私自身、2019年3月末に4,500万円の資産を作って早期退職した際、「これから毎月少しずつ貯金が減っていくだろう」と覚悟していました。
しかし、退職から約7年が経過した2025年末の資産額を確認してみると、なんと退職時とほぼ同じ「約4,500万円」を維持できていました。
なぜ給料がなくなったのに資産が減らなかったのか?実際に過ごして分かった「退職後の収支のリアル」についてお伝えします。

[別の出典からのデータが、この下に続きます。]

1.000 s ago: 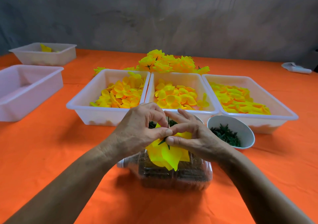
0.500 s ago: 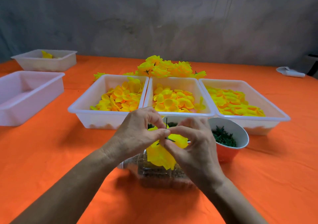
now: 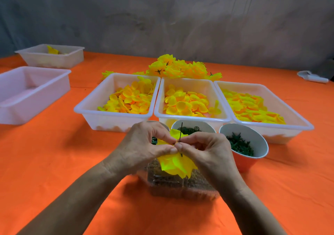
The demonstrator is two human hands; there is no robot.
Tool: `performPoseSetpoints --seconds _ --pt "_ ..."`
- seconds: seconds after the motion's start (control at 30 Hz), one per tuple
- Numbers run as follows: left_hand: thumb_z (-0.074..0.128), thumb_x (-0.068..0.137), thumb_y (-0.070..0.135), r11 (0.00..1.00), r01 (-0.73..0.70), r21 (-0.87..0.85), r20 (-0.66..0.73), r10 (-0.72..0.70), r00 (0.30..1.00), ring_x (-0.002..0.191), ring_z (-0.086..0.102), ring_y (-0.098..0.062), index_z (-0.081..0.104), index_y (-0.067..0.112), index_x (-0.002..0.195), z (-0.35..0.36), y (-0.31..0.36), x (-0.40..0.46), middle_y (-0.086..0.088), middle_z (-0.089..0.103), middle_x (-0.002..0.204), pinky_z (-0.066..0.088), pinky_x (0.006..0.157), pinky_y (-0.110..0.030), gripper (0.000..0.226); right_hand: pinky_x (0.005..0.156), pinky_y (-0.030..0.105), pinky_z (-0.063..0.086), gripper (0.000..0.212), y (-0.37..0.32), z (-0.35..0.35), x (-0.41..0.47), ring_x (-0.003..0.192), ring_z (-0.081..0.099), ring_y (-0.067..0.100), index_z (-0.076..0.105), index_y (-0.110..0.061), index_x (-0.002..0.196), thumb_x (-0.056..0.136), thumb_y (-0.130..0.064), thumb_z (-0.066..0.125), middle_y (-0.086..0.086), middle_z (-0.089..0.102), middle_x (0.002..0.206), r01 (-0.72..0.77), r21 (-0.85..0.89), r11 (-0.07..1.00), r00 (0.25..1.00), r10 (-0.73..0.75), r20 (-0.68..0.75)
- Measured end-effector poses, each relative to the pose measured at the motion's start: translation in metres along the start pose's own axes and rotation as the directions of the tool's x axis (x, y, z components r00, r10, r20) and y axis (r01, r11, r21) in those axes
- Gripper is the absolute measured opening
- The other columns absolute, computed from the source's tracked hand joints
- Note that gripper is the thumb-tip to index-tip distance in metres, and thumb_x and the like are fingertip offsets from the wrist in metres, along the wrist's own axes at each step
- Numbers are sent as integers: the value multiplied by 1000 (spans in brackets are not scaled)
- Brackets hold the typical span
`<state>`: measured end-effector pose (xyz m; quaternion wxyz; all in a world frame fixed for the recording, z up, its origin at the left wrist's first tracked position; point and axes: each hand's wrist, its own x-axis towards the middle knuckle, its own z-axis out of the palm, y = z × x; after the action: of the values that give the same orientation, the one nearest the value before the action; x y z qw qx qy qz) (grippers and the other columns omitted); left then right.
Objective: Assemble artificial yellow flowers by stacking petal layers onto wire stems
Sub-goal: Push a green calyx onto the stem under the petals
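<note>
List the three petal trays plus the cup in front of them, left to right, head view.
Left petal tray → middle petal tray → orange cup of green pieces → right petal tray.

An orange tabletop (image 3: pixel 45 162) runs back to a mottled grey wall (image 3: pixel 162 17) at twelve o'clock. At nine o'clock a white plastic bin (image 3: pixel 10 104) stands with nothing visible inside it, and beyond it at ten o'clock stands a second white bin (image 3: pixel 68 61), well apart from the first. At two o'clock, near the tabletop's far edge, lies a small pale object (image 3: pixel 313 78), too blurred to identify, and at six o'clock stands a clear plastic container (image 3: pixel 180 186) with brownish contents that cannot be made out.
</note>
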<state>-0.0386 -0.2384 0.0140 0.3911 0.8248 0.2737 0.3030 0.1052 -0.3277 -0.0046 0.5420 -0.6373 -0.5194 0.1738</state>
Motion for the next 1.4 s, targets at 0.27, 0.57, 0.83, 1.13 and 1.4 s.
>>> performPoseSetpoints --seconds 0.27,0.57,0.83,1.13,1.4 --pt "83 67 14 977 -93 193 9 93 996 88 59 -17 78 13 78 2 6 3 9 62 80 45 84 -37 12 57 20 41 16 3 3 1 61 54 5 70 -15 64 70 -5 80 2 61 64 101 95 990 995 -99 -28" --pt "82 69 20 955 -75 288 -11 82 997 95 58 -18 78 16 82 5 8 -1 8 63 84 40 93 -42 14 58 21 41 9 -4 4 -4 63 56 12 73 -14 67 71 -13 81 0 63 66 169 -178 969 981 -182 -63" --pt "62 82 0 994 96 -54 -358 -109 927 72 62 3 73 23 81 -1 -4 -20 8 72 85 44 70 -9 25 62 29 47 6 -13 4 -7 65 58 14 75 -16 71 72 -13 80 -4 65 69 122 -223 967 987 -143 -78" --pt "88 58 15 986 153 -69 -277 -166 947 85 64 -9 77 21 79 32 -25 -33 4 69 89 47 75 -22 24 62 18 42 8 -26 2 1 61 55 6 74 -17 68 73 -11 79 -5 66 68 130 -132 983 980 -147 -133" --pt "88 57 3 942 47 -334 -336 -165 927 90 68 -25 76 32 74 44 -24 -18 -6 70 99 55 74 -37 36 58 17 39 10 -46 -6 9 63 55 8 73 -18 68 75 -12 77 -6 64 69 179 -166 970 973 -199 -115"
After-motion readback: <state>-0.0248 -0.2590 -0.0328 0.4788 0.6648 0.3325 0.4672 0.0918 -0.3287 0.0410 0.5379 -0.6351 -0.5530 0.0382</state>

1. 7年近く経っても資産が減らなかった「3つの理由」
もちろん、何もしないで資産が維持できたわけではありません。我が家の場合は以下の3つの要素が重なったことが大きな要因でした。
① 妻のパート収入(月約10万円)
妻が2025年までパートで働いてくれており、年間約120万円の安定した収入がありました。これがあるだけで、家計から貯蓄を取り崩すペースが劇的に抑えられました。
② 株式投資からの収益(平均して月10万円以上)
私自身の株式投資(オプション取引や自動売買など)から、平均して月10万円以上の利益を得ることができました。波はあるものの、長期的には家計を強く支える第二の柱となりました。
③ 「仕事のための支出」がごっそり消えた
会社員時代は、意識しないうちに「働くためのコスト」を支払っていました。
- スーツや服飾費、通勤・移動にかかる出費
- 会社での昼食代や、同僚・仕事関係のお付き合い費
- 仕事のストレスを解消するための外食や酒代、衝動買い
退職するとこれらの支出が一切なくなるため、「収入が減った分、出ていくお金も大きく減る」という現象が起きたのです。
2. 「完全無収入」ではなく「小さな収入」を持つ強み
早期退職を考えると「会社を辞める=収入がゼロになる」とイメージしがちですが、実際はそうではありません。
生活費が月20万円の場合の比較
- 収入ゼロの場合: 毎月20万円(年間240万円)を貯金から取り崩す
- 月10万円の収入がある場合: 毎月10万円(年間120万円)の取り崩しで済む
パートや副業、ブログ、資産運用など、月数万〜10万円程度の収入があるだけで、資産の寿命は圧倒的に伸びます。
さらに、「毎月口座にお金が入ってくる」という感覚があるだけで、「貯金が減っていく精神的なプレッシャー」から解放されるという大きなメリットもありました。
3. 「いくら貯金があるか」より「いくら出ていって、いくら入るか」
退職前は「4,500万円あれば安心」という資産の額面ばかりに目がいきがちです。
しかし、本当に大切なのは「毎年いくら出ていって、いくら入ってくるのか」というキャッシュフロー(流動性)を見ることです。
- 退職前の想定: 4,500万円をひたすら取り崩しながら生きていく
- 退職後の現実: 4,500万円を強固な土台にしつつ、小さな収入と支出削減で取り崩しを最小限に抑える
妻のパートが終了した今後の生活や、家の修繕など予期せぬ出費もあるため「一生安泰」と油断はできませんが、「退職後も自分たちのペースで稼ぐ手段や知識を持っておくこと」がいかに強力な武器になるかを実感しています。
まとめ:退職後に「いくら稼げるか」を考えることが本当の安心に繋がる
「会社員として嫌な人間関係に耐えて働く」必要はもうありません。
しかし、完全な無収入を目指すのではなく、自分の得意なことや資産運用、ブログ発信などを通して「自分のペースで少しでもお金を生み出す術」を準備しておくこと。
それこそが、早期退職のハードルを大幅に下げ、退職後の人生をストレスなく穏やかに楽しむための最高のコツだと確信しています。